--- DIRECTIONS ---
Starting at the line that contains "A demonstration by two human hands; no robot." and stopping after the line that contains "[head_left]", transcribe the listing below exactly; do not include any pictures.

********

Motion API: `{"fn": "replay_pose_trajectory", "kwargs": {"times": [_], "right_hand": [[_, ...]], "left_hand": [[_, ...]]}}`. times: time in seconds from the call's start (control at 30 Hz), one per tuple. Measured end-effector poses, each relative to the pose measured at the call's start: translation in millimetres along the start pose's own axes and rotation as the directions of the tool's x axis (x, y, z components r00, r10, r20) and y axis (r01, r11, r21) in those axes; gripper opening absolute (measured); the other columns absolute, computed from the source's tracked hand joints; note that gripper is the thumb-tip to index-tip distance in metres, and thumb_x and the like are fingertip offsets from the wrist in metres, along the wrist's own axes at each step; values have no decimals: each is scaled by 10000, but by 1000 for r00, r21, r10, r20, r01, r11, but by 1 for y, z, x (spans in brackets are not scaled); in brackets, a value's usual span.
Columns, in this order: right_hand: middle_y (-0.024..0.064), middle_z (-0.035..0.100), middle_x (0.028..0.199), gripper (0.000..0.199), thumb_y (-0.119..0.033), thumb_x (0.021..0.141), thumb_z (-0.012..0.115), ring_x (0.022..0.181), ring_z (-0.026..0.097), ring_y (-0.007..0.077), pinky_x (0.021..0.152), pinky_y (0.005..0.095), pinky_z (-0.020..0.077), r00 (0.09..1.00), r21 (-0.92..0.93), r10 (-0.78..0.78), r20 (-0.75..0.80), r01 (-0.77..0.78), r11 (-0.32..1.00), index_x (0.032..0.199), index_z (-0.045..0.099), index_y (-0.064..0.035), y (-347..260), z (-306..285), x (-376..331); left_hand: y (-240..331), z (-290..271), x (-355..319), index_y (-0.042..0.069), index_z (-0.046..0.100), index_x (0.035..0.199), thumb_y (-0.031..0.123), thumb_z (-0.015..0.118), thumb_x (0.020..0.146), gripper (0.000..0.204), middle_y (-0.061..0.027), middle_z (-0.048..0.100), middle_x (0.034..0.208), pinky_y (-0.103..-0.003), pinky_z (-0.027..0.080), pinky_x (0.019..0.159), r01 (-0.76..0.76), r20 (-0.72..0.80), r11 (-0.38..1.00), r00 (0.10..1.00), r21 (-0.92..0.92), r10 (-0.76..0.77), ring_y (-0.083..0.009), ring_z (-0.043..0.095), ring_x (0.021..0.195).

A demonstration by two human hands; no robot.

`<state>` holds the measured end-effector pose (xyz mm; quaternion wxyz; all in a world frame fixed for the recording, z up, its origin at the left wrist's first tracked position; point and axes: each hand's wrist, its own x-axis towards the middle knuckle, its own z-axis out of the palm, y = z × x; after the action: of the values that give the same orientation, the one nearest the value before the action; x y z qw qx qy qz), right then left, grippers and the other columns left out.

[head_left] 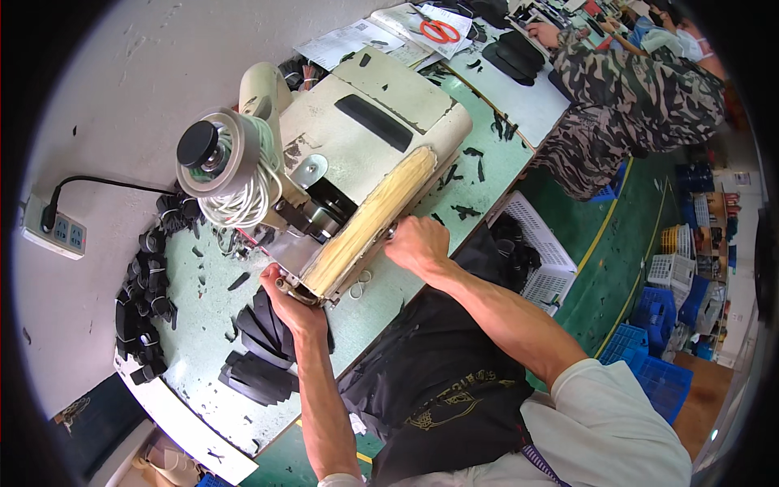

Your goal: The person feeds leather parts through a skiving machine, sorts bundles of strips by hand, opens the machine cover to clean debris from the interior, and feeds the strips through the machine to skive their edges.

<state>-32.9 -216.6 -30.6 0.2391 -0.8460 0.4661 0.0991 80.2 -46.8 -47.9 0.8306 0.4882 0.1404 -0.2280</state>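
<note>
A cream-coloured bench machine point(316, 122) with worn paint stands on the pale green tabletop. Along its front runs a yellowish wood-like strip point(373, 223), with a dark roller point(329, 215) behind it. At the strip's left end, my left hand point(294, 307) is closed round a metal fitting point(290, 286) on the machine's corner. My right hand point(418, 245) is in a fist at the front edge, its fingers on a small metal knob point(391, 232). Close to my left hand lie stacks of black flat strips point(264, 329).
Bundled black pieces point(146, 284) line the wall by a socket box point(57, 227). White cord point(239, 199) hangs on the machine's wheel. Orange scissors point(438, 32) lie on papers point(349, 45). A person in camouflage point(641, 97) works at the right, beyond a white crate point(548, 252). Black scraps litter the table.
</note>
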Motion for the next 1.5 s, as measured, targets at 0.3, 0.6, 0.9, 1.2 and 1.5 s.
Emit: {"fn": "replay_pose_trajectory", "kwargs": {"times": [0.3,0.6,0.9,1.2,1.5], "right_hand": [[229,682,789,285,-287,710,717,784,684,385,707,457,551,997,5,28,69,-28,1000,814,724,-22,-2,-4,-4],[236,677,773,235,-226,698,683,773,680,395,704,457,547,999,27,3,34,-4,1000,800,723,-18,-1,-3,2],[202,690,921,476,-436,814,654,919,660,377,800,435,518,975,-41,-114,192,124,991,1012,663,-3,19,-42,-8],[-7,651,788,145,-111,873,688,687,566,80,593,237,443,357,292,-489,-796,934,205,990,682,-26,-98,-178,-31],[82,677,852,290,-236,740,766,752,606,266,647,350,495,-36,-267,-697,-717,937,227,946,694,-45,-144,-179,-21]], "left_hand": [[-8,-8,7,109,446,906,117,401,884,50,-21,514,858,-320,474,778,47,-23,987,998,-151,-51,-156,550,826],[-14,-6,12,107,462,896,122,413,863,60,-6,469,836,-295,444,781,-33,-74,987,997,-157,21,-139,501,807],[16,-26,-48,-9,532,1185,223,579,932,347,-125,550,1112,-348,367,966,-372,120,543,888,753,444,-242,502,1046],[33,-66,-90,-39,395,1380,392,787,696,898,-165,500,1285,-461,295,1014,-183,288,-354,918,917,272,-327,415,1211],[17,-55,-84,28,492,1262,283,837,628,765,-146,471,1150,-462,326,939,-41,118,-264,952,964,282,-321,448,1120]]}}
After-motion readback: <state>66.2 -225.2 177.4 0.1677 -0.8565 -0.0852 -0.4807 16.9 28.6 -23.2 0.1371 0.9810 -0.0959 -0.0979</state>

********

--- ANSWER AREA ---
A demonstration by two human hands; no robot.

`<state>` holds the measured end-effector pose (xyz mm; quaternion wxyz; all in a world frame fixed for the recording, z up, its origin at the left wrist's first tracked position; point and axes: each hand's wrist, its own x-axis towards the middle knuckle, its own z-axis out of the palm, y = z × x; after the action: of the values that give the same orientation, the one nearest the value before the action; x y z qw qx qy qz), right then left, grippers and the other columns left out.

[head_left] 

For this exercise, nothing more is required.